FIG. 20 is a schematic top view showing an inner form set-up having more than four sides.

Referring to FIGS. 1, 2 and 3, there is illustrated a four sided closed wall 3 formed within an inner form set-up 1 and four outer form set-ups 2. Each form set-up 1 or 2 is constituted of a plurality of steel panels. The inner form set-up 1 includes two pairs of opposite vertical form walls each of which incorporates a wedge assembly 4 extending from the top to the bottom of the form set-up 1. The wedge assembly 4 is incorporated in the form set-up 1 in such a manner that, when it is drawn upward, as shown in FIG. 2, one wedge member in the wedge assembly 4 will move outwardly so that the form set-up 1 contracts slightly and separates from the inner surface of the molded concrete wall as shown in FIG. 3. This facilitates the operation of a lifting equipment to lift the form set-up 1 as a whole to another location. The construction thereof will be described in detail hereinafter.

FIG. 4 illustrates the inner form set-up 1, the outer form set-ups 2 and a floor form set-up 71 which are assembled together to form a concrete floor 73 and a four sided concrete wall 3. The inner form set-up 1 is constituted of panels 10, angled batters 11, vertical batters 12, form reinforcing beams 13, etc., and is placed above the floor form set-up 71 which is positioned on girders 72 and is supported by and screwed to conical inset bodies 5 with bolts 54.

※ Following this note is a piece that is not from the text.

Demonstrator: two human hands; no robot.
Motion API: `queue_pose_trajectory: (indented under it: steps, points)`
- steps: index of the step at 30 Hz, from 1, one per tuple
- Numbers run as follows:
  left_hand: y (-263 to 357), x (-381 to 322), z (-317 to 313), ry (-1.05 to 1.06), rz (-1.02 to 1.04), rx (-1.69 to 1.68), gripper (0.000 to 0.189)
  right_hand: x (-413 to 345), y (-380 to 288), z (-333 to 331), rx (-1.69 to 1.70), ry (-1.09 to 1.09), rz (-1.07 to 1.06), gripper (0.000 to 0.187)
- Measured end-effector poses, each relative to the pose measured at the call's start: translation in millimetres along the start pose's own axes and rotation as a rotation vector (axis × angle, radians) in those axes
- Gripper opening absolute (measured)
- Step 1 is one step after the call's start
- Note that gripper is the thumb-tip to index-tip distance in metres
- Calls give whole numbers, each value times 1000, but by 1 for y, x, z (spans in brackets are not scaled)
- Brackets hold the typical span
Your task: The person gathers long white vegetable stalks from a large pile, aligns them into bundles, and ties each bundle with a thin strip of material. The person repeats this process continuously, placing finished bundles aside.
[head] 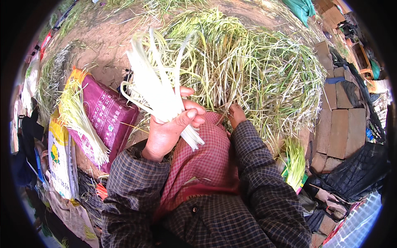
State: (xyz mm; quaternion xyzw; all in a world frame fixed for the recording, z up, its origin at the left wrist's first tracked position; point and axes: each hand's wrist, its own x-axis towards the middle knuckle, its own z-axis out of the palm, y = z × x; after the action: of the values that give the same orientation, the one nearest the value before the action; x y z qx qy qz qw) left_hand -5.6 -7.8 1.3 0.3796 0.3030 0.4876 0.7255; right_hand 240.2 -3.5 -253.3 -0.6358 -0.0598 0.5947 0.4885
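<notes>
A bundle of pale blanched chives point(158, 83) is gripped in my left hand point(176, 121), raised in front of me. Its cut white ends stick out below my fist, and several long leaves curl over at the top. My right hand point(237, 115) is at the near edge of a large heap of green and yellowish leaves point(235, 65), fingers against the strands. Whether those fingers hold any strand is hidden. Below both hands, a red checked cloth point(204, 161) covers my lap.
At left, a chive bunch point(88, 124) lies on a purple printed sack point(107, 114), beside a yellow and white sack point(62, 161). Another bunch point(294, 164) rests at right near bricks point(338, 130) and black netting point(353, 173). Bare soil point(102, 52) shows at upper left.
</notes>
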Motion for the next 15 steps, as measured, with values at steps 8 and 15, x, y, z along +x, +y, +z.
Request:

The outer form set-ups 2 are constituted by using angled batters 21, vertical batters 22 and reinforcing beams 23. They are suspended to the inner form set-up 1 by means of hangers 6 which are disposed above the form set-up 1. The construction of the hanger 6 will be described in detail hereinafter. Alternatively, the outer form set-up 2 can be connected to the inner form set-up 1 by using bars 8. The lower portions of the form set-ups 2 are fastened to the lower portion of the form set-up 1 by means of bolts 54 and truncated cone shaped insert bodies 5. The insert bodies 5 are removed from the concrete structures after casting and the hollows left are filled with concrete.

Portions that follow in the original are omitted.